PROBLEM TO WORK ON: Look through the records below and collect all lines that hold the string "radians".

SUPPLIED ENTRIES:
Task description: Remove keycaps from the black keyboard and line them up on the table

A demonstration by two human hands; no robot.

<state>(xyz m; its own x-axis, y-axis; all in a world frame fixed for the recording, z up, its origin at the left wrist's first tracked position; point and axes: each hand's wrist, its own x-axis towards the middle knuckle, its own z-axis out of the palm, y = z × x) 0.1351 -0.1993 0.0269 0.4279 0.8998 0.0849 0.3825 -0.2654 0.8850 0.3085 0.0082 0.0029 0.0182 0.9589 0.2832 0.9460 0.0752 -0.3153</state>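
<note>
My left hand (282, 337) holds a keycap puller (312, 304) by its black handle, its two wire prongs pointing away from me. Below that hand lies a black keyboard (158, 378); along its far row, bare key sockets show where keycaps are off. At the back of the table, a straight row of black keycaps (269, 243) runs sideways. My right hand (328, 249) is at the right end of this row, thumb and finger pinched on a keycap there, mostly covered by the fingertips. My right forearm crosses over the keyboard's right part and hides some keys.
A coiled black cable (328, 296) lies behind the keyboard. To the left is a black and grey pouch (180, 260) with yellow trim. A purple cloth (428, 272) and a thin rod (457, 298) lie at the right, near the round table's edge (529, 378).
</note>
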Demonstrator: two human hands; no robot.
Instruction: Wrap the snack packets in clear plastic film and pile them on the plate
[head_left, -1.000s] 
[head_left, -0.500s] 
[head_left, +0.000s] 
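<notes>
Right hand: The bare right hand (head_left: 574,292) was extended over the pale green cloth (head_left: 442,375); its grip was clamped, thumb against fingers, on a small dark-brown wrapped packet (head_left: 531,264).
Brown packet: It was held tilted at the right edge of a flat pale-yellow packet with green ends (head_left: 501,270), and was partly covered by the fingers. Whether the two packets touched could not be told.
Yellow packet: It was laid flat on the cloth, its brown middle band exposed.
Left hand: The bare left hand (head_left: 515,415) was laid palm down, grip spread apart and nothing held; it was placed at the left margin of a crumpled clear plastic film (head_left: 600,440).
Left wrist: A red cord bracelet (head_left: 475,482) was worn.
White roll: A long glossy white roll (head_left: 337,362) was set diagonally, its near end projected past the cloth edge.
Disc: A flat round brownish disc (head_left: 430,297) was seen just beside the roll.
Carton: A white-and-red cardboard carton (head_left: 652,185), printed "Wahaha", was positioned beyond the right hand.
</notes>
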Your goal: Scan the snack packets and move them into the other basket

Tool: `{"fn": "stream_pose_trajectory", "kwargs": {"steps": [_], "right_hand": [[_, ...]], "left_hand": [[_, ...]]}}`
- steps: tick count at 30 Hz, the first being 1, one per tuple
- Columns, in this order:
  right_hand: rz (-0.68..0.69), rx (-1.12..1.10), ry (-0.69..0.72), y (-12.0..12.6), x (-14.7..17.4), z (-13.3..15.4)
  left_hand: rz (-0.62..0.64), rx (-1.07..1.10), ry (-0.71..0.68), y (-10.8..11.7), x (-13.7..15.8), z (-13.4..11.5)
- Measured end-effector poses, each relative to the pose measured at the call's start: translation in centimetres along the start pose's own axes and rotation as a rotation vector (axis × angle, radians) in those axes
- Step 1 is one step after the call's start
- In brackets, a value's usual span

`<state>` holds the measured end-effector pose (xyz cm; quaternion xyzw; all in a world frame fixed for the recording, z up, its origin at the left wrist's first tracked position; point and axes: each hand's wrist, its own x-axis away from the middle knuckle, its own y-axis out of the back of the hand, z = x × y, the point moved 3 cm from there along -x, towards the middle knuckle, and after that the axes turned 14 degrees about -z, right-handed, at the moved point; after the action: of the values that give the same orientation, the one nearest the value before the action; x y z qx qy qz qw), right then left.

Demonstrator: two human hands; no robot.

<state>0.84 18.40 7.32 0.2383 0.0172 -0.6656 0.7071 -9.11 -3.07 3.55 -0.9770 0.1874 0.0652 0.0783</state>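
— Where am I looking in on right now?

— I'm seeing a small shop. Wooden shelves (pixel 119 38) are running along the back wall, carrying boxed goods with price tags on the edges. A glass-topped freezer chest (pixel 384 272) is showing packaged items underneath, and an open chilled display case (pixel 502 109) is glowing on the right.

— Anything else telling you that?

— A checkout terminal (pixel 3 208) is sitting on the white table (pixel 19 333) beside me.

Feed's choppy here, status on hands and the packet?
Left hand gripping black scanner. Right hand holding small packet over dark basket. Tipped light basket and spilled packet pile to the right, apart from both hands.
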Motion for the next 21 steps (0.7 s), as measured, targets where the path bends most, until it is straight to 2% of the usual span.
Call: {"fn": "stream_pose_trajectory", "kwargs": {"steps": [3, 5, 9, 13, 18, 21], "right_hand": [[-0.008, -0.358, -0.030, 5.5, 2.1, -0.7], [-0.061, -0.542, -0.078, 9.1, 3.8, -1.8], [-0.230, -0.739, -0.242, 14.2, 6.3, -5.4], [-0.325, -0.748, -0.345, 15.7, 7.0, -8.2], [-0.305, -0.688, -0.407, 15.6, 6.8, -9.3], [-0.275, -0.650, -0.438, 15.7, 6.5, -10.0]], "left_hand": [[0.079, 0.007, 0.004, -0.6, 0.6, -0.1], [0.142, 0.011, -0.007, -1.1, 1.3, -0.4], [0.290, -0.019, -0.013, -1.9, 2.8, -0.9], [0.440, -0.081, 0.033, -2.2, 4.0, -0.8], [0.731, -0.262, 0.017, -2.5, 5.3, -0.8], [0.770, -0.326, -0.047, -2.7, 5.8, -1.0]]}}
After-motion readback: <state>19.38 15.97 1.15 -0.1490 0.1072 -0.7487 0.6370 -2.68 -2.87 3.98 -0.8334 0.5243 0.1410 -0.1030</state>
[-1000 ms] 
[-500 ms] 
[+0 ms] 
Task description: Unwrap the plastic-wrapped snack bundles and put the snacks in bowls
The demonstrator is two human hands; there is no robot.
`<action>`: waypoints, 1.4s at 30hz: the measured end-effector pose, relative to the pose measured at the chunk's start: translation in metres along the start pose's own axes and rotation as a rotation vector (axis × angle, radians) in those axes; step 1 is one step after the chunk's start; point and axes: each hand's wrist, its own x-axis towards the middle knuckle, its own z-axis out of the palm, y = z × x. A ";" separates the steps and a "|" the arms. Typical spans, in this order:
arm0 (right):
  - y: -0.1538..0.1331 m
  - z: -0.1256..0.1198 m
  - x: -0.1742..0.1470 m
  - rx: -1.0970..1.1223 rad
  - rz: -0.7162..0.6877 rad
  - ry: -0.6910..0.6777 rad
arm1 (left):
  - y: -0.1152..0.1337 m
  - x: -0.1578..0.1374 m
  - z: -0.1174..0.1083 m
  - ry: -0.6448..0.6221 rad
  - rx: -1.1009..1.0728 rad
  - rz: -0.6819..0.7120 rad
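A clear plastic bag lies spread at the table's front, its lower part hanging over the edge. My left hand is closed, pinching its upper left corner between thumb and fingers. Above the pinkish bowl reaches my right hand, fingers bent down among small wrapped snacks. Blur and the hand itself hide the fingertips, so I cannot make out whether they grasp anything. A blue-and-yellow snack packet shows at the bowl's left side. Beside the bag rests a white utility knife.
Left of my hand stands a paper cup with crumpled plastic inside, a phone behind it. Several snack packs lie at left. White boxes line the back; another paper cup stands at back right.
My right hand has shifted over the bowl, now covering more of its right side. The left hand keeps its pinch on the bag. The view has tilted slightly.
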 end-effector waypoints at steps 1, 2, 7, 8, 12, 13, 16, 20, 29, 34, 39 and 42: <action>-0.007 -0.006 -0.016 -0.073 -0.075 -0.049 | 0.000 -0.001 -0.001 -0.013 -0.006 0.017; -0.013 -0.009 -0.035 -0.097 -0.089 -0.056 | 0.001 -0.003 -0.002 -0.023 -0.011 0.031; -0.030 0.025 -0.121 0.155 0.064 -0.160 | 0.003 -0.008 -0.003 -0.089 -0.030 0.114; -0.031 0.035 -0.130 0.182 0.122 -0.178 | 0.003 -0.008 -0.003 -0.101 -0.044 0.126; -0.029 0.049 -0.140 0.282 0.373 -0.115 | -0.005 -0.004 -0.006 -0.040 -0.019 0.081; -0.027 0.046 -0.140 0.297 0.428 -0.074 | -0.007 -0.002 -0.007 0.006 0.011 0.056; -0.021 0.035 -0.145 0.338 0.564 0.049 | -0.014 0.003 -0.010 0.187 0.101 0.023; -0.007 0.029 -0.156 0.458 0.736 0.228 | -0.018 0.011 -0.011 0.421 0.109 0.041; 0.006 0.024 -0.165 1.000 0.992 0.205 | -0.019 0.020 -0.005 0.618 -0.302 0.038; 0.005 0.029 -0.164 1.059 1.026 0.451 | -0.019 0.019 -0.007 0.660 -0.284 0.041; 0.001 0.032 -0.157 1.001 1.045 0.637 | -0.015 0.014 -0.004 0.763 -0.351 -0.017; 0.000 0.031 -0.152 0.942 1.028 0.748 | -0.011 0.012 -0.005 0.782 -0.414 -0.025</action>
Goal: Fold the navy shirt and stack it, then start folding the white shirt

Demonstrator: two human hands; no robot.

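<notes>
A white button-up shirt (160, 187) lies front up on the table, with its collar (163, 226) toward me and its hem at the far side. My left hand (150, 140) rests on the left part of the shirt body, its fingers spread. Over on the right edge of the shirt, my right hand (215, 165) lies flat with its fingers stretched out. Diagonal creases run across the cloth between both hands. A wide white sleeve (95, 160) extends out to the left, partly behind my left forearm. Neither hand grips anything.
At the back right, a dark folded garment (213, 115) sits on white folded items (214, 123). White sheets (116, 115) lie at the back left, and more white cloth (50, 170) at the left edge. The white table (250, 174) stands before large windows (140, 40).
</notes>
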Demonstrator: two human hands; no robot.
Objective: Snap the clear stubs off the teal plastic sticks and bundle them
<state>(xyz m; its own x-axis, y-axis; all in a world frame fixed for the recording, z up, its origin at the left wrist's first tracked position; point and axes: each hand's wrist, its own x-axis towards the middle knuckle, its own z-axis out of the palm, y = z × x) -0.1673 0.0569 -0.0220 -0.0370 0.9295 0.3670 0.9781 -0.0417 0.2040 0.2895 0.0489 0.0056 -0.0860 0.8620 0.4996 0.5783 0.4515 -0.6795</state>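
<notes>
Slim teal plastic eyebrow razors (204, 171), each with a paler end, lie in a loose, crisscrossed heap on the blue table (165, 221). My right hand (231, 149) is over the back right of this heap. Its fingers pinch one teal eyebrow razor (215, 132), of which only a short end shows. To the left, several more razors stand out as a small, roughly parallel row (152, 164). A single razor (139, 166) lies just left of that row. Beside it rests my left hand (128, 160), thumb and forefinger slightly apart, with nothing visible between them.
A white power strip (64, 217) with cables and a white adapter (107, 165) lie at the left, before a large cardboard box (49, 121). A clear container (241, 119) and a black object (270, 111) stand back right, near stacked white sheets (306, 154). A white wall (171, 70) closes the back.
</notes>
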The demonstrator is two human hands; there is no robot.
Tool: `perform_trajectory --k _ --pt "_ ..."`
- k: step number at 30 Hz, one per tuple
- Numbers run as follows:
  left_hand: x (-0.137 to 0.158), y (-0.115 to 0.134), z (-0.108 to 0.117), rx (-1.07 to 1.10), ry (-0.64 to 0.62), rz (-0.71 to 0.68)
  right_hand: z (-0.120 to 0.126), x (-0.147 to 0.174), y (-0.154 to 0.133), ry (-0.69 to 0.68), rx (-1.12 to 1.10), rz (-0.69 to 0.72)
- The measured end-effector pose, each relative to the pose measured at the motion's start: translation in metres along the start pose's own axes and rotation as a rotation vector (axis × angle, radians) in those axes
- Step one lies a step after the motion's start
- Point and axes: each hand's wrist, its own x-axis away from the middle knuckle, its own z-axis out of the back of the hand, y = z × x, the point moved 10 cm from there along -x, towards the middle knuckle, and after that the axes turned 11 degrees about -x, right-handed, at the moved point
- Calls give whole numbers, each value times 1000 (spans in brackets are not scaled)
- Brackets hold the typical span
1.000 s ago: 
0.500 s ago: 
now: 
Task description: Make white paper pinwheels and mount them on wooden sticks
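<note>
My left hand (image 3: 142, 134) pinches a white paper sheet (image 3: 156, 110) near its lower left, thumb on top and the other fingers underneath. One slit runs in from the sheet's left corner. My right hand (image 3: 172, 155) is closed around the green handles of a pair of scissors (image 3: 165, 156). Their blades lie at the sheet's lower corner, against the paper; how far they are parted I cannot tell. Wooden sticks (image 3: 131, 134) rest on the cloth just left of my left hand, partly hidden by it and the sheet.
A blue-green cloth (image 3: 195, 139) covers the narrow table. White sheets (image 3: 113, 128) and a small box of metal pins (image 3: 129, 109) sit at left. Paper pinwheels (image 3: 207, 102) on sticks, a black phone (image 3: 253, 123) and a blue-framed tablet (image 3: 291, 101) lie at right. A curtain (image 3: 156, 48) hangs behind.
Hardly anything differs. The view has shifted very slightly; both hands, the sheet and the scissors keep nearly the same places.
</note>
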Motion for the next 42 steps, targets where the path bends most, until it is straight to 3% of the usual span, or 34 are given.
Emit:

ANSWER SECTION:
- Measured end-effector poses, each relative to the pose measured at the call's start: translation in centimetres along the start pose's own axes and rotation as a rotation vector (axis × angle, radians) in those axes
`<action>`: waypoints, 1.4s at 30hz: the measured end-effector pose, relative to the pose measured at the chunk's start: translation in metres along the start pose's own axes and rotation as a rotation vector (axis × angle, radians) in those axes; step 1 is one step after the chunk's start; point and axes: each hand's wrist, its own x-axis towards the middle knuckle, its own z-axis out of the palm, y = z × x. A ";" separates the steps and a "|" the arms. Typical spans, in this order:
- The measured end-effector pose, each relative to the pose measured at the motion's start: translation in metres along the start pose's own axes and rotation as a rotation vector (axis × angle, radians) in those axes

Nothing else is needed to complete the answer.